The adhesive compositions of the following property evaluation examples and comparative examples and a polarizing plate including the adhesive film for a polarizing plate produced using the same. The results are shown in table 1.
TABLE 1
Figure BDA0001144273970000141
Sa (stearyl acrylate): stearyl acrylate, EHA (2-ethylhexyl acrylate): 2-ethylhexyl acrylate, ma (methyl acrylate): acrylic acid methyl ester
(1) Modulus of adhesive film: each of the adhesive compositions of the examples and comparative examples was coated onto a polyethylene terephthalate (PET) film and allowed to stand at 35 ℃ and 45% RH for 2 days, thereby preparing an adhesive film 25 μm thick. Next, the adhesive film was peeled from the release film, and a plurality of adhesive films were stacked and cut to provide a circular sample having a thickness of 1mm and a diameter of 8 mm. The modulus at 25 ℃ of the sample was measured using MCR501 (Antopa) at a shear rate of 1rad/sec and a stress of 5% while increasing the temperature from 25 ℃ to 120 ℃ at a rate of 10 ℃/min.

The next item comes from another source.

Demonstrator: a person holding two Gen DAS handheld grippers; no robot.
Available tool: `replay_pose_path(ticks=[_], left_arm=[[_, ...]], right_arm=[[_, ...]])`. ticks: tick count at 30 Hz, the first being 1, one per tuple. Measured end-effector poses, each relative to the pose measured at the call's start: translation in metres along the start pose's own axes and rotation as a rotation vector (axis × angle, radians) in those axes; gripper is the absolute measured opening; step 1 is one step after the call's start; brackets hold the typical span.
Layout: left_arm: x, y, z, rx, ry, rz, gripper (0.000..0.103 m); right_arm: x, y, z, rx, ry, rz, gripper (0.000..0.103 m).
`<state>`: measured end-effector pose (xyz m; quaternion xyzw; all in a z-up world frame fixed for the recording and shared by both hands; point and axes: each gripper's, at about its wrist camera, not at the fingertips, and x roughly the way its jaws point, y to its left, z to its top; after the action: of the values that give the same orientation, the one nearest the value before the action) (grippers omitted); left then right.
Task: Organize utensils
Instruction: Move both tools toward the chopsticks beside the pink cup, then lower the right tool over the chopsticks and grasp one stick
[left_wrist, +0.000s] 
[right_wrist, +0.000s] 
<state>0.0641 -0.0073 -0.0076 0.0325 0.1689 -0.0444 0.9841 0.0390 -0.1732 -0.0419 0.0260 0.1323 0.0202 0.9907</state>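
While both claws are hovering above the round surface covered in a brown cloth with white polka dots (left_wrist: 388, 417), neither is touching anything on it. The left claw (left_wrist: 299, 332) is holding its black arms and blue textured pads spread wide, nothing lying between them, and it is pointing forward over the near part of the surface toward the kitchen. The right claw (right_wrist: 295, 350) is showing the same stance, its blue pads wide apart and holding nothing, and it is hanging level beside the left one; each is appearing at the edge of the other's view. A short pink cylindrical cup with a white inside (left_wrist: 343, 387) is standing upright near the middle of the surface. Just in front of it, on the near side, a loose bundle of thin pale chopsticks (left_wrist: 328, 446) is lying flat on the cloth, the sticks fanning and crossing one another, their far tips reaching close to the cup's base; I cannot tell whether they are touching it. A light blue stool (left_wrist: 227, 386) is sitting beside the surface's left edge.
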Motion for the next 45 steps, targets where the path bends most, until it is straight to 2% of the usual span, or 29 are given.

(2) Swelling degree: each of the 0.2g adhesive compositions of the examples and comparative examples was coated onto a polyethylene terephthalate (PET) film and allowed to stand at 35 ℃ and 45% RH for 2 days, thereby preparing 0.2g of a 25 μm thick adhesive film. The degree of swelling was measured on 0.2g of the adhesive film. The adhesive film was placed on a wire (weight: A, unit: g, 200 mesh) which was in turn placed in a 250mL bottle. Next, the bottle was filled with 100ml of ethyl acetate so that the adhesive film could be completely immersed in ethyl acetate and left at 25 ℃ for 3 days. Next, the wire with the adhesive film thereon was removed from the bottle and allowed to stand at 25 ℃ for 30 minutes, and then the total weight (B, unit: g) of the wire and the adhesive film was measured. The swelling degree was calculated according to equation 1.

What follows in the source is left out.